経済産業省の「次期女性リーダー育成研修」(略称WIL)に参加した時、経済産業省の方から「製造業はモノを開発しているが、官僚は研究を重ねて法律を開発している」という話をうかがいました。

私の設計や研究開発での経験が、会社の制度やルールづくりの役に立つのだということが「開発」という言葉で1つになりました。

以前の上司が話していた「技術者は雪だるま」という言葉も思い出します。

技術者は転がれば転がるほど知識や技術が身につくという意味です。私がいま思うのは、技術者に限定しなくても、入社時からスタートしたキャリアは雪だるまだということです。

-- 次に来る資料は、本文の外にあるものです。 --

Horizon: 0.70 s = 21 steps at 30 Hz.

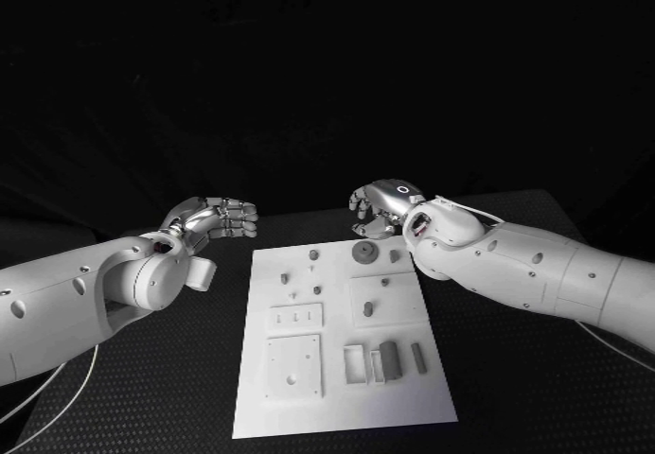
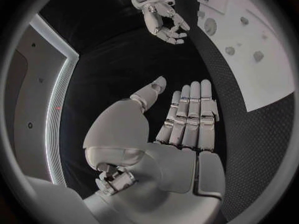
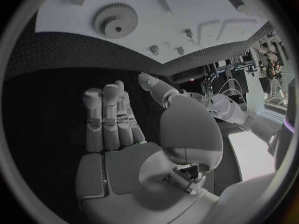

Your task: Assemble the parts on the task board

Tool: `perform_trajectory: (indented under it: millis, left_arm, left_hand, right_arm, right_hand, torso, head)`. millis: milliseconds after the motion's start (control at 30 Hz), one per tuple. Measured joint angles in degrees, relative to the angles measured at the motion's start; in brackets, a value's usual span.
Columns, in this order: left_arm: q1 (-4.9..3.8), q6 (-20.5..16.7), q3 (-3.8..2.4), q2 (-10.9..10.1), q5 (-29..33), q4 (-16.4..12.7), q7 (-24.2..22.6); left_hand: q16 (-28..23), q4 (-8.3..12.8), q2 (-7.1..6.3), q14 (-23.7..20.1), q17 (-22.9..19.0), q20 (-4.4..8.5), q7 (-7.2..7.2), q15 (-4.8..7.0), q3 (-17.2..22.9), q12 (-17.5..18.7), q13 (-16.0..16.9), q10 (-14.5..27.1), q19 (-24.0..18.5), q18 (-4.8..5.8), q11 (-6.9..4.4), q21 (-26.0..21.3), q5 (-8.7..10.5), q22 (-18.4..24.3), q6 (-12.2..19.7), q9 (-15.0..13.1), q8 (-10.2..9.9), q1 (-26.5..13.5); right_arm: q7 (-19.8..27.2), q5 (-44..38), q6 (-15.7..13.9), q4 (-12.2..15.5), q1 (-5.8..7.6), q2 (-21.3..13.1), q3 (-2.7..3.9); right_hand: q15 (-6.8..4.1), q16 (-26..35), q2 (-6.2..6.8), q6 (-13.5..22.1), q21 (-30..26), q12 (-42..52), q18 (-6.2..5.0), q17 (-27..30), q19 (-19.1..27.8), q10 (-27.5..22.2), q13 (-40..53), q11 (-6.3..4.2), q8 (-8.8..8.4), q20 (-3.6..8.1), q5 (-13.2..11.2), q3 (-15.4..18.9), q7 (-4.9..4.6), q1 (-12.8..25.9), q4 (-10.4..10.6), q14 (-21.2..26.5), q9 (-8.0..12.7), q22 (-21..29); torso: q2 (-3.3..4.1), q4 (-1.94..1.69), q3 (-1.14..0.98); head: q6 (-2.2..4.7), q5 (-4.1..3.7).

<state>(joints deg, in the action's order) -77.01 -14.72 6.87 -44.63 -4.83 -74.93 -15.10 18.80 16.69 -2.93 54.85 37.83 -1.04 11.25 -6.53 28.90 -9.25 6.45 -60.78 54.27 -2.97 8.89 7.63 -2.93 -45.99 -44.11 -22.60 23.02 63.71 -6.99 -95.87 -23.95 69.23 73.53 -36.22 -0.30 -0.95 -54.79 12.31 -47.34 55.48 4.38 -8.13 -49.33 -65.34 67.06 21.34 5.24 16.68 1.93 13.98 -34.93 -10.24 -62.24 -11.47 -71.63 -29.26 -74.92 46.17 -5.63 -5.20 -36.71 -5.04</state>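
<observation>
Task board: white plate lying mid-surface, right in front of me, between my two arms.
Gear: toothed wheel sitting at the board's far edge, just beside my right hand.
Parts: small blocks lie loose near the board's near right corner; pegs stand farther up.
Right hand: hovering over the far edge, fingers curled loosely apart, holding nothing.
Left hand: off the board's far left corner, fingers straight, side by side, empty.
Progress: early, I judge — loose pieces unplaced, nothing gripped, most assembly left.
</observation>
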Motion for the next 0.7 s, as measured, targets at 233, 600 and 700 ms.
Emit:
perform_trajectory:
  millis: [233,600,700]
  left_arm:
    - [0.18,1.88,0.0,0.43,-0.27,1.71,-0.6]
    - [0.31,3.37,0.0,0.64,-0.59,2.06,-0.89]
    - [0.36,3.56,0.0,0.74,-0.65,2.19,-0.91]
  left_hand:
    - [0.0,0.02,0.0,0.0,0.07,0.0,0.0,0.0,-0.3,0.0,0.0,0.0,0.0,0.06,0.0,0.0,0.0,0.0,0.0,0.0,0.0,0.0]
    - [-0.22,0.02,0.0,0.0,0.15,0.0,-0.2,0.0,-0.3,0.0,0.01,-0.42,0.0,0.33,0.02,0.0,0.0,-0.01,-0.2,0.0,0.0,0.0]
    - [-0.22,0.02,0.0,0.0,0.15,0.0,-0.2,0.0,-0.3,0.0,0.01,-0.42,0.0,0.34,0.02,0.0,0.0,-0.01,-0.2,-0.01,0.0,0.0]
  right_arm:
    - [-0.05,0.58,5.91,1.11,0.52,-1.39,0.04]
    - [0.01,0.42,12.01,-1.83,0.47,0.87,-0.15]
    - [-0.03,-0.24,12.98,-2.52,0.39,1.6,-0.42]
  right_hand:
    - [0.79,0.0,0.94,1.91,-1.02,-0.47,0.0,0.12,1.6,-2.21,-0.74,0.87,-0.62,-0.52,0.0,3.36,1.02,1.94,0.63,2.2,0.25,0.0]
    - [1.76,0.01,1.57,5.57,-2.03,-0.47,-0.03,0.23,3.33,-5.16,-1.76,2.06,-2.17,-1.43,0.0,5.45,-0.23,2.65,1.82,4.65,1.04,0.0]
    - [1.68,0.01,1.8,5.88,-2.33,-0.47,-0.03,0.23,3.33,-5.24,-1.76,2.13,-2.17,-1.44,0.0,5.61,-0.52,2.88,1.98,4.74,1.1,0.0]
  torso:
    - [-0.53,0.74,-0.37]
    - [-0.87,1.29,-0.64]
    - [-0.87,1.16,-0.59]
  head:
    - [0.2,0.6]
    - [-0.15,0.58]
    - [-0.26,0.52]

様々な役目を任されるなかで、転がるほど経験ができ、次のチャレンジにも意欲的になり、会社人生が豊かになります。今年4月からは「CSR部長」を拝命しました。今度はESG経営を推進するのが使命です。

E(環境)、S(社会性向上)、G(ガバナンス)の3つを通じて企業の価値を向上させ、持続的な社会の形成と、さらなる企業の成長につなげる。環境は技術本部時代の研究開発、社会性向上はダイバーシティ推進や働き方改革の経験が生かせます。

そして新たにガバナンス改革にも挑戦していきます。これまでのミッションのように、これからも様々な役割を担いながら、事業を通して社会に貢献していこうと思っています。

こたに・みき
1988年積水ハウス入社。住宅設計などを担当。92年に1級建築士の資格取得。2004年開発部課長、14年経営企画部ダイバーシティ推進室部長、18年CSR部長。